Your assignment: Locate and copy each line in the data that contains the word "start".

==*==

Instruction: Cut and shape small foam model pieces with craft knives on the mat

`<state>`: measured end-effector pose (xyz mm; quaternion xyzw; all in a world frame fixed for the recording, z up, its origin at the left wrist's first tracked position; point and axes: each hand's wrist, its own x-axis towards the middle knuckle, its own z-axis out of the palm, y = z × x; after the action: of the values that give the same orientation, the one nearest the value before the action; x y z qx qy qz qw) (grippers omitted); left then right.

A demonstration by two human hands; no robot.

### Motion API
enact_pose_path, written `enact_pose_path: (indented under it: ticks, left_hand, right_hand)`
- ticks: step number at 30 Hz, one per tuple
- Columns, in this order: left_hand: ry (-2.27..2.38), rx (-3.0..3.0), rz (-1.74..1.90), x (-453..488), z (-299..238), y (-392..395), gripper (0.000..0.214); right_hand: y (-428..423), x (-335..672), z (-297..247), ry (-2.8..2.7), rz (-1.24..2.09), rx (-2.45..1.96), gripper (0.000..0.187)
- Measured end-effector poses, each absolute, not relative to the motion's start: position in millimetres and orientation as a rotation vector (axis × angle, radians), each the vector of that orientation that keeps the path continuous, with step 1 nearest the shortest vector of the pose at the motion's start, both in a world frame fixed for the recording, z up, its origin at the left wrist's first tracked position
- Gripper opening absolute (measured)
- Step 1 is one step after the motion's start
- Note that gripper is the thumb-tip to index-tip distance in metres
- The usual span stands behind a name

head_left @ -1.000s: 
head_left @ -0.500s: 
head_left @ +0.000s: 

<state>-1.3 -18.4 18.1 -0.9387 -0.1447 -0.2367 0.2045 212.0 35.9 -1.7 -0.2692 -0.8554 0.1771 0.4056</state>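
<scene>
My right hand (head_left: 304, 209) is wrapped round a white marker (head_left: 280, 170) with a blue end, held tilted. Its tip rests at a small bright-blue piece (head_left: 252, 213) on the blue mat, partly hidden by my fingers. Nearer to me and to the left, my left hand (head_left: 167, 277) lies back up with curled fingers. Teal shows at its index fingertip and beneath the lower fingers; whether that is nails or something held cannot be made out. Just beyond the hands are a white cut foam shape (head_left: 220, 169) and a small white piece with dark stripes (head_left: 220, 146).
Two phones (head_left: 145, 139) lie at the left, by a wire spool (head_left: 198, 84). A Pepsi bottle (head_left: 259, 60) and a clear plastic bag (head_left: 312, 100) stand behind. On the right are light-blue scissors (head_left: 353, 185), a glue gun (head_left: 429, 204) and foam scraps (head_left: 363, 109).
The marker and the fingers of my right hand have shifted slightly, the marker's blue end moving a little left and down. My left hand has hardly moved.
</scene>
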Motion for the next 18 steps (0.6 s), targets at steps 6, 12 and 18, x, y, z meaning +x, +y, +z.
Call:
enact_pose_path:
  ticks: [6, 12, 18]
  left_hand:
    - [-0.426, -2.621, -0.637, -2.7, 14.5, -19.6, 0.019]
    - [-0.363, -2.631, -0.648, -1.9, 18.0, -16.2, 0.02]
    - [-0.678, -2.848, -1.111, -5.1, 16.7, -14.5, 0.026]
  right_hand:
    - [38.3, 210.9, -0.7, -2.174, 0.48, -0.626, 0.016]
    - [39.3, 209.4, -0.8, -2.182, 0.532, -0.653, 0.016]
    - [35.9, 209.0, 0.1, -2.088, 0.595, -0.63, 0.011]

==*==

Written reply:
- Measured end-effector poses, each absolute, not relative to the motion's start: position in millimetres and orientation as a rotation vector (axis × angle, radians), each the vector of that orientation that keeps the path continuous, with step 1 nearest the shortest vector of the pose at the motion's start, both in a world frame fixed for the recording, z up, its origin at the left wrist's first tracked position
- Step 1 is one step after the motion's start

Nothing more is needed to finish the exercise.